ACTIVITY — Exactly reproduce each line of the listing that follows.
==== GIVEN MATERIAL ====
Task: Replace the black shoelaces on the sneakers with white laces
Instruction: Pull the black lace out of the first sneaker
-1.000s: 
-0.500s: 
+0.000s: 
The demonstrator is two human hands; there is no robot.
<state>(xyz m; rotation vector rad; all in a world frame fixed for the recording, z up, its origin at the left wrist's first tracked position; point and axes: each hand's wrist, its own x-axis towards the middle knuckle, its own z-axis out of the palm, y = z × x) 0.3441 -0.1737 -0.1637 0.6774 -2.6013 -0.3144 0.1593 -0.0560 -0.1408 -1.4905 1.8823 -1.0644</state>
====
SOLUTION BELOW —
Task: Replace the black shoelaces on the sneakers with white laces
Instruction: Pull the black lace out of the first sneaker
-1.000s: 
-0.500s: 
+0.000s: 
The demonstrator is two human hands; there is no robot.
<state>(xyz m; rotation vector rad; all in a world frame fixed for the recording, z up, its origin at the left wrist's first tracked position; point and axes: each hand's wrist, its own x-axis towards the middle knuckle, its own z-axis out of the palm, y = z × x) 0.3441 -0.1737 -0.1637 0.6774 -2.6013 -0.3144 0.1593 -0.0560 -0.1408 -1.4905 1.8823 -1.0644</state>

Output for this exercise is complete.